Das EDA hat seine Reisehinweise für Ägypten wegen den jüngsten Ereignissen angepasst. Von Touristen- und anderen nicht dringenden Reisen nach Ägypten rät das EDA ab.

Am Freitagnachmittag beschlossen die Reiseunternehmen Kuoni, Hotelplan und Tui Schweiz, ihre Flüge bis im September zu annullieren. Kunden erhalten für Reisen bis vorerst zum 20. September ihr Geld zurück. Oder sie können spesenfrei umbuchen.

Eine Evakuierung seiner 450 Feriengäste am Roten Meer ist bei Kuoni zurzeit kein Thema. Man wolle die Leute aber «nicht aus den Liegestühlen reissen». Sollte sich die Lage deutlich verschlechtern, könnten die Massnahmen angepasst werden.

Kostenloses Umbuchen oder stornieren bieten auch Hotelplan oder Tui Schweiz. Laut Hotelplan Suisse klären die lokalen Reiseleiter die eventuelle Rückreisen von 333 Kunden ab. «Sollte sich die Situation zuspitzen, werden Extra-Flüge organisiert», wie Hotelplan bekanntgab.

In Sharm-el-Sheikh müssen Gäste, die nachts ankommen, die Nacht am Flughafen verbringen. Dies wegen der allgemeinen Ausgangssperre.

Einmaliges Umbuchen bei Swiss möglich

Die Swiss fliegt trotz der EDA-Warnung weiterhin nach Kairo. Die aktuelle Hinweis als «sanfte Warnung» Sicherheitslage am dortigen Flughafen erlaube dies momentan, so eine Mediensprecherin der Fluggesellschaft.

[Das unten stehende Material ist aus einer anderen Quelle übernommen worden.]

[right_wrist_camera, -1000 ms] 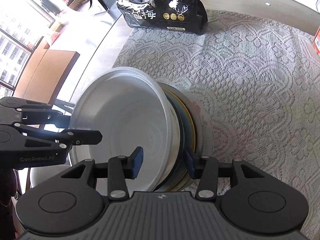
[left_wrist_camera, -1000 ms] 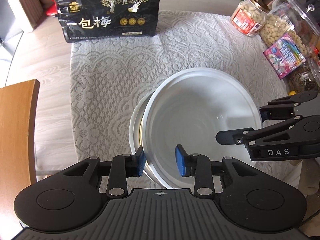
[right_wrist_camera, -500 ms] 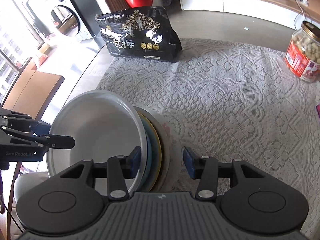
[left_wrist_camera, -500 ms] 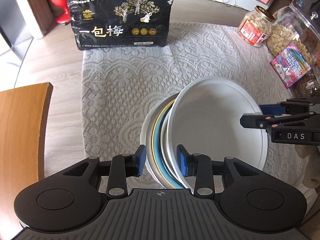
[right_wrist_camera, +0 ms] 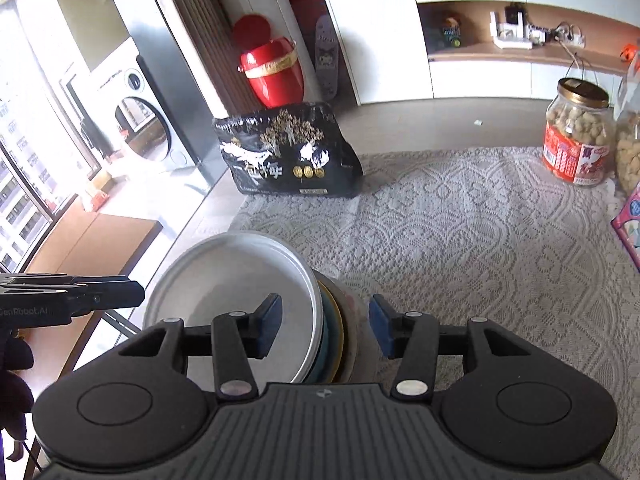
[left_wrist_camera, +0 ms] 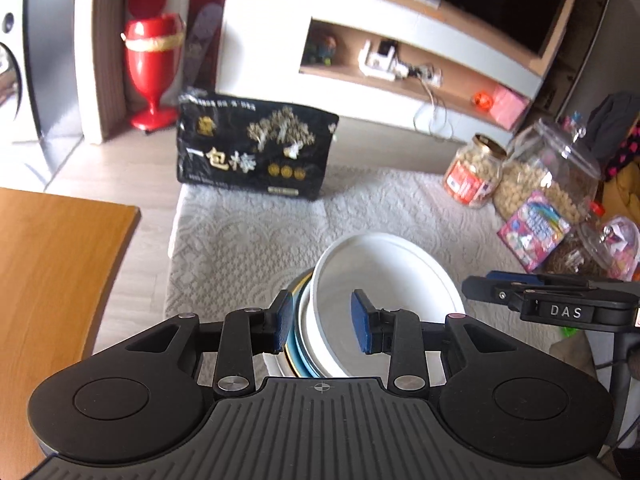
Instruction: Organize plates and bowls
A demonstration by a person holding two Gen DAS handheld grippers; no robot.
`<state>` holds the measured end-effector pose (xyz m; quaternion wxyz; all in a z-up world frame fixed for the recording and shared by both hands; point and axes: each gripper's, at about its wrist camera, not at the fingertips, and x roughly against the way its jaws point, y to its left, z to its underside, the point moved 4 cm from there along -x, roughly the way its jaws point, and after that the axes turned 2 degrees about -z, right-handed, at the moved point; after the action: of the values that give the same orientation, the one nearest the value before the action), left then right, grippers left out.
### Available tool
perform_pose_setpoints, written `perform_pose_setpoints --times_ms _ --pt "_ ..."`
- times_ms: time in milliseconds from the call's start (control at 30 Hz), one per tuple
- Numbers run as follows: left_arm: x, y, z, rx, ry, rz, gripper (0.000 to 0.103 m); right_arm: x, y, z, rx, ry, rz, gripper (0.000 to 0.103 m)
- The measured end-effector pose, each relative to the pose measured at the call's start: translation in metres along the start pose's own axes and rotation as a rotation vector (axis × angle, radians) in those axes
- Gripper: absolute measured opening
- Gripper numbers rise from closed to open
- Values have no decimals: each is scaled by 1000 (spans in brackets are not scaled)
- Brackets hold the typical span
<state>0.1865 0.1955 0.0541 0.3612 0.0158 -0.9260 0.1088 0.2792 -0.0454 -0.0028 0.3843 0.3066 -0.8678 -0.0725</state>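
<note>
A white bowl (left_wrist_camera: 384,280) nested on several plates (left_wrist_camera: 300,320) stands tipped on edge over the lace cloth (right_wrist_camera: 480,240). My left gripper (left_wrist_camera: 323,323) straddles the stack's near rim. Its jaws are closing, one pad against the plates' edge and the other inside the bowl. From the opposite side my right gripper (right_wrist_camera: 324,330) straddles the bowl (right_wrist_camera: 240,276) and plates (right_wrist_camera: 340,312). Its jaws are opening, with a gap between its left pad and the bowl's rim. Each gripper also shows in the other's view: right gripper (left_wrist_camera: 480,282), left gripper (right_wrist_camera: 132,290).
A black snack bag (left_wrist_camera: 256,156) stands at the cloth's far edge. Nut jars (left_wrist_camera: 472,176) and a colourful packet (left_wrist_camera: 532,228) crowd the right side. A wooden surface (left_wrist_camera: 52,264) lies to the left. A red bin (right_wrist_camera: 272,68) stands on the floor beyond.
Both views have swung upward, now showing the room. The stack has tipped further onto its edge and risen with the grippers. The right jaws have widened a little.
</note>
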Motion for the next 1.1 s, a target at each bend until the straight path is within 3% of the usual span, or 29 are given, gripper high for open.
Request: perform_pose_setpoints --times_ms 100,167,233,300,367,500,633,867,1100 --pt "21 -7 38 53 -109 -28 35 26 13 28 34 -101 8 53" --pt "26 -15 69 90 -118 -12 35 39 23 51 52 -140 13 57" --pt "29 -24 99 114 -113 11 32 50 30 76 66 -149 14 58" --pt "37 -36 123 103 -116 8 21 59 36 96 76 -133 22 58" --pt "51 -50 138 82 -140 -16 20 68 38 110 72 -115 36 58" --pt "83 -72 148 70 -220 -62 19 84 41 122 72 -95 68 58" --pt "96 -85 147 26 -239 -103 18 101 58 126 130 -105 78 58" --pt "105 -94 154 15 -202 -173 17 117 69 126 169 -107 80 58" --pt "95 -91 160 27 -120 -155 17 109 69 130 165 -56 59 59"
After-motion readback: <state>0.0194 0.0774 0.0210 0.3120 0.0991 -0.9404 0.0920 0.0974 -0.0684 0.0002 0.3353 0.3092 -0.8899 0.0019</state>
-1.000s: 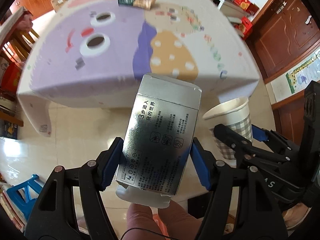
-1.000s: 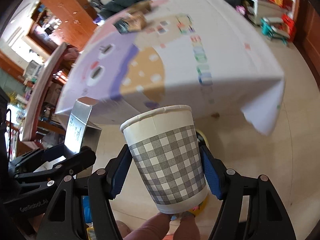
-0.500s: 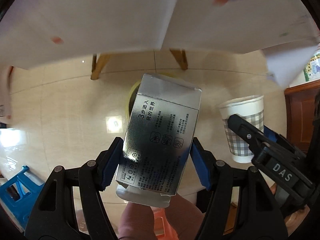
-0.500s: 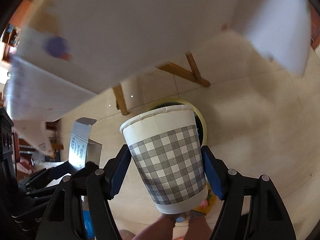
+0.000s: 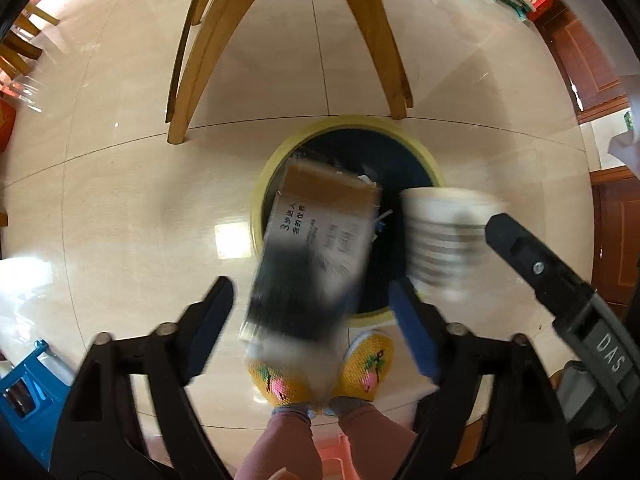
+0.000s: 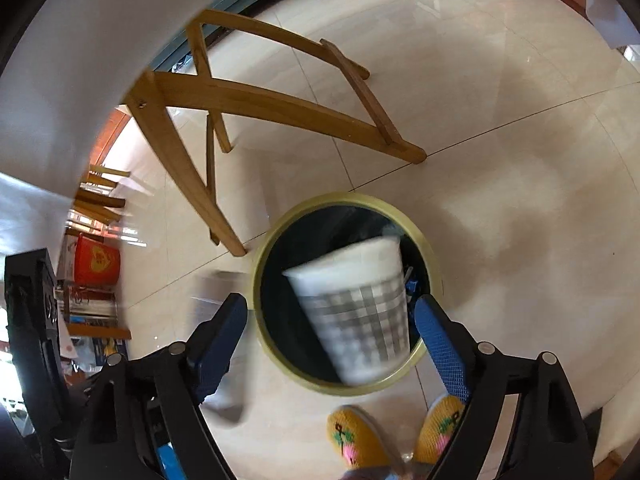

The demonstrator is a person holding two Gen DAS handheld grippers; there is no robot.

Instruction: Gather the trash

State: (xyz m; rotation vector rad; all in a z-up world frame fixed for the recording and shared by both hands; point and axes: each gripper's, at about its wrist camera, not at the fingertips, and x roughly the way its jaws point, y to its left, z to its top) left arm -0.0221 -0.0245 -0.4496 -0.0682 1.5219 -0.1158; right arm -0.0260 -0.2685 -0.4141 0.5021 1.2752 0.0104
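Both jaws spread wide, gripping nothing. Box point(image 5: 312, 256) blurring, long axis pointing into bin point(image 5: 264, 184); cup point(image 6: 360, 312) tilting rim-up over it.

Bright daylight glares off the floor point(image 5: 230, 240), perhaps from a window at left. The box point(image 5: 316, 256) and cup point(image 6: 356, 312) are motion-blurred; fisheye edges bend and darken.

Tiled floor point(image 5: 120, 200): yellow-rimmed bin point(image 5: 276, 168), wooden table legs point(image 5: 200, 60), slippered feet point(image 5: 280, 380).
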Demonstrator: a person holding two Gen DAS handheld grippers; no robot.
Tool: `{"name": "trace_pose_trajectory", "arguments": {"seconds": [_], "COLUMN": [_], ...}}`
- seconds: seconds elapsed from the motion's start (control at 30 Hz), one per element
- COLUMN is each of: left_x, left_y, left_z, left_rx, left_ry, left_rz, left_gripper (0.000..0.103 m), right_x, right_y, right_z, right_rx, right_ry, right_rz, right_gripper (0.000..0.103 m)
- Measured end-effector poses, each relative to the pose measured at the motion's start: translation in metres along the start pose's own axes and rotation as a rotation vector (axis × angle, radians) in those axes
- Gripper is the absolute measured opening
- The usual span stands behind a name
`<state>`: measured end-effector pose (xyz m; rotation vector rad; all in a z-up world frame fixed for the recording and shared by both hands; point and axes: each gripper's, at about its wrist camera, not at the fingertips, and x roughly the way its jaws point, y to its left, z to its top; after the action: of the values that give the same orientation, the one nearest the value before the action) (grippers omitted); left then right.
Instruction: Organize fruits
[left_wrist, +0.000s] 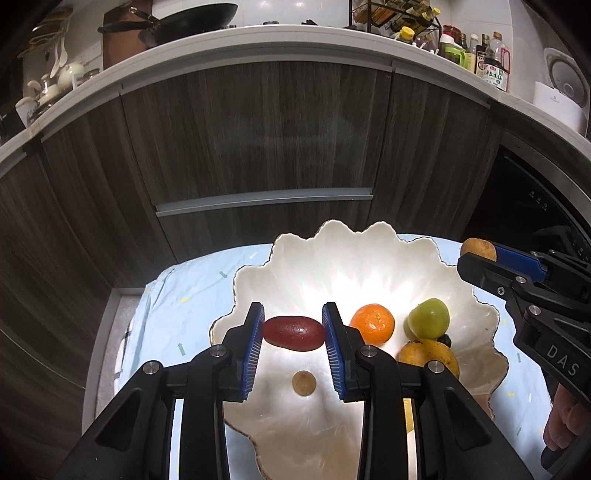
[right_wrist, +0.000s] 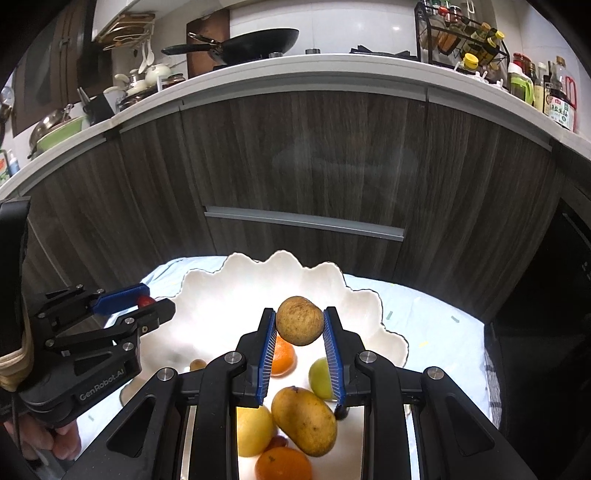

Passagiere, die einen Flug nach oder von Ägypten mit Abflug bis einschliesslich dem 30. September 2013 gebucht haben, könnten das Flugticket einmalig kostenlos umbuchen. Gemäss einer Mitteilung der Swiss kann allerdings nur das Reisedatum angepasst werden, nicht aber die Destination.

Andere Staaten reagierten früher

Das Auswärtige Amt in Deutschland hatte zuvor eine Reisewarnung für ganz Ägypten ausgeben. Bisher waren die Urlaubsregionen am Roten Meer von der Warnung des Ministeriums ausgenommen. Man rate «dringend» von Reisen ab, so Berlin.

Touristen, welche sich bereits im Land befinden, werden aber vorerst nicht zur Abreise bewegt. Tui sagte alle Reisen nach Ägypten bis einschliesslich 15. September ab. Auch das Reiseunternehmen Thomas Cook sagte alle Reisen ab.

Russland hat den Verkauf von Ägyptenreisen gestoppt. «Wer bereits alle nötigen Papiere hat, kann zwar fliegen – aber wir raten dringend davon ab». Derzeit hielten sich 55'000 russische Touristen in Ägypten auf. Moskau denke darüber nach, den Urlaubern die Rückkehr zu empfehlen und Heimflüge zu organisieren, hiess es.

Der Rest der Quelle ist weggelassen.